She was not entirely unlike other girls. Sricki liked pretty things, too, like unicorns and ponies, and she would spend hours drawing them and daydreaming about them and wishing she could live where they roamed.  But she also liked dragons and real life reptiles and insects, for which she was made fun of often when she was found on the playground, crouched alone behind the tires, playing with bugs and drawing her daydreams in the sand.

What was strangest about sricki, though, was not her tomboyishness or her solitariness or her daydreaming, but her moods. They were mercurial from the very beginning, but she was especially prone toward periods of melancholy, so that even at a young age, people told sricki that she had sad eyes and often asked whether she was about to cry. But she didn’t cry much, so she laughed in answer to such inquiries and shook her head and thought no more of them. She laughed a lot, too.

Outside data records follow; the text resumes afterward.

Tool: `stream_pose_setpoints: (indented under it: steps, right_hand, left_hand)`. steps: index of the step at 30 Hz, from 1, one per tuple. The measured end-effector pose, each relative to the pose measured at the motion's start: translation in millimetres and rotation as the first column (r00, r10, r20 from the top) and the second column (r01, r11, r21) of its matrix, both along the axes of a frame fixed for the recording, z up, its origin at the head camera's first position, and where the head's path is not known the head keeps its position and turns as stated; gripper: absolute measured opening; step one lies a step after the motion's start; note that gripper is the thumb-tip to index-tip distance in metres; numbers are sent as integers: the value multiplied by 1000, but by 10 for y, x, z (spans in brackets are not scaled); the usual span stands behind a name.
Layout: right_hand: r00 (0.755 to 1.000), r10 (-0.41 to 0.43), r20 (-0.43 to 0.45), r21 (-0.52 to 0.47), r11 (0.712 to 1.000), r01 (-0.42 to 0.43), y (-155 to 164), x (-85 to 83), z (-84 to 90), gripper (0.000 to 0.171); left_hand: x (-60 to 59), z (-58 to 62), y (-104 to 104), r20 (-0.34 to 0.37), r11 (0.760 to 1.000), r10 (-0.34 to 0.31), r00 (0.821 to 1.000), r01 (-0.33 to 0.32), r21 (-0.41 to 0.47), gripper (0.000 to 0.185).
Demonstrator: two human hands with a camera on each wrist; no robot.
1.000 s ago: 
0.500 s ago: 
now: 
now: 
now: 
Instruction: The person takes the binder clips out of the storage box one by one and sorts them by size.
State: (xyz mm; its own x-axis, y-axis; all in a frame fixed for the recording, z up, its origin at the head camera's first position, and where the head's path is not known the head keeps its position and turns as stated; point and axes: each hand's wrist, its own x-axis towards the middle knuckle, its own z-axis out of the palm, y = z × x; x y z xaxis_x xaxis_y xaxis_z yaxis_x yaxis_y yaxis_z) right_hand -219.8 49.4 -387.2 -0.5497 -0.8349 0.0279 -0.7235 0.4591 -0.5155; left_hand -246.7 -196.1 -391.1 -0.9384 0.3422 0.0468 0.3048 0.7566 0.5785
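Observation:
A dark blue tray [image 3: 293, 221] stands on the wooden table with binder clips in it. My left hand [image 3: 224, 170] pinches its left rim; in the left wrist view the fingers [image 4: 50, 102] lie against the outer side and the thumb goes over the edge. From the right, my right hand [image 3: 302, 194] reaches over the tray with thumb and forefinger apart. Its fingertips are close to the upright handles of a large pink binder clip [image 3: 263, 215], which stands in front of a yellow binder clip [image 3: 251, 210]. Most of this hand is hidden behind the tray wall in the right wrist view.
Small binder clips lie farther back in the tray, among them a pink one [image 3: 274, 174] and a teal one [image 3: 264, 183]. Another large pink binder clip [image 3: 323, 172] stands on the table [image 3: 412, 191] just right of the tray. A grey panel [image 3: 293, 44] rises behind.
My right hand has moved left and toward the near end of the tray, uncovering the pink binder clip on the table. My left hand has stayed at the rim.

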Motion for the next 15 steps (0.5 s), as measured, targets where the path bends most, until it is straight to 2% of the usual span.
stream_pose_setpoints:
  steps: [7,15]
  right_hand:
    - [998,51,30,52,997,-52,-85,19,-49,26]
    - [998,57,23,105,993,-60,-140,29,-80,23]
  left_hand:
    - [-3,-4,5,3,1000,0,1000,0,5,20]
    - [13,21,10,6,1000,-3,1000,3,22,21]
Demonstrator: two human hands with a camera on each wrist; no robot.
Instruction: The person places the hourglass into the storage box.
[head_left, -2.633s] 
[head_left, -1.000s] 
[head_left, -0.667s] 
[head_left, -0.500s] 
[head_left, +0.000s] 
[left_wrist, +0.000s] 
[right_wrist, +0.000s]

And she played with other children because she was told to do so, and she learned that she was a bit different – but that that wasn’t so bad, because after all… everyone is a bit different. She found that, if socializing was necessary, she preferred the companionship of older friends or her family. Her family took very good care of her and in many ways treated her like a princess, though sricki’s mother was in some ways very much like a child herself – an angry child, who sometimes got jealous and petty on occasion and treated sricki more like a friend and confidante at times than a daughter.

One day sricki’s mother looked over to her, as they walked through the market, and said in a disgusted tone, “God… why do you have to look so depressed all the time?” And sricki knew then that her face betrayed something it ought not, and that she made her mother disappointed and ashamed, and she was sad. She did not want to let her mother down. That comment stuck with sricki, and she remembers the very moment in which it was said and the very store and the very part of it and the very color and size of the cart her mother pushed… And that would be the moment when sricki decided that, for the rest of her life, she must always look “normal.” So she learned to make her face a mask and push everything down and hide deep inside of herself.

She knew from an early age that she was different from her family, though, and she always felt somewhat separate from them. She believed in liberal values, but not in god, while her entire family was just the opposite and felt disappointed that her beliefs did not line up with theirs. Sricki’s mother instilled in her a love for learning, though, particularly for the written word. And so sricki fell head over heels for writers, and for poets in particular, and decided that it was the only career for her.

Friends and family and grades and extracurriculars and charities came and went over the years, but sricki did not really change. She learned to socialize better, though she was still quite naïve in many ways, but everything stayed pretty much the same until one day…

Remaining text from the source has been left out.